Ribadita ancora pure la considerazione che il Coordinamento ha del generale Luigi Cortellessa, commissario straordinario nominato dalla Regione per l'applicazione del piano. «È persona degna e al di sopra di ogni sospetto. Ed è incaricata di applicare un piano fallimentare che non ha scritto lui». Secondo il movimento c'è bisogno del massimo coinvolgimento di un ampio numero di soggetti perché «una zoonosi non è solo questione tecnica e sanitaria ma di impatto sociale. Per questo vanno messe in campo iniziative di sorveglianza e responsabilità da parte di tutti gli attori coinvolti nel problema. Parliamo di allevatori, trasformatori, trasportatori, sindaci, ricercatori, naturalmente associazioni di categoria e Consorzio di Tutela della Mozzarella di Bufala Campana Dop. Non bastano i presidenti di quelle che la Regione considera come le associazioni più rappresentative.

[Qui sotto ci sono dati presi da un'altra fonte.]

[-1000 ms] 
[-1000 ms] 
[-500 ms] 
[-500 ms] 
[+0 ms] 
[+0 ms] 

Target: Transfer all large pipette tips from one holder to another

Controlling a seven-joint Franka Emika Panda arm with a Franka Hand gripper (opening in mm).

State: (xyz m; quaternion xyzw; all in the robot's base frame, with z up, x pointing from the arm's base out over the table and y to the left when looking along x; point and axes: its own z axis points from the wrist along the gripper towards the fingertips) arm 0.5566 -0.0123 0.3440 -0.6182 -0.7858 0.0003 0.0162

Non poniamo un problema di chi siano, ma che non basta sedersi al tavolo solo con loro». Domani, nel corso dell'incontro convocato a Roma dal sottosegretario alla Salute, Marcello Gemmato, il movimento chiederà al governo il cambiamento del Piano di eradicazione e quello della task force, nonché la proclamazione dello stato d'emergenza, specificando che quest'ultimo «non è un elemento contro la Regione Campania ma di buon senso, che sta dentro l'ordinamento nazionale.

Chiediamo di fare come è accaduto nel 2007, possibilmente in accordo con la Regione. Ma se questo non fosse possibile domandiamo ai parlamentari e al governo di andare avanti comunque». Nel corso dell'intervento, è stato richiamato quanto è accaduto in Sardegna per la crisi del latte. «Qualche anno fa anche molti degli allevatori sardi che non reggevano più la situazione erano iscritti a quelle associazioni, ma il governo ha convocato comunque un tavolo presso il ministero degli Interni con tutti i soggetti coinvolti. Quell'operazione ha prodotto la convocazione di un tavolo permanente presso la Prefettura. Non è stato risolto tutto, ma gli allevatori hanno smesso di buttare il latte in strada. Gli allevatori non protestano perché sono sovversivi. Lo fanno perché chiedono risposte da parte delle istituzioni».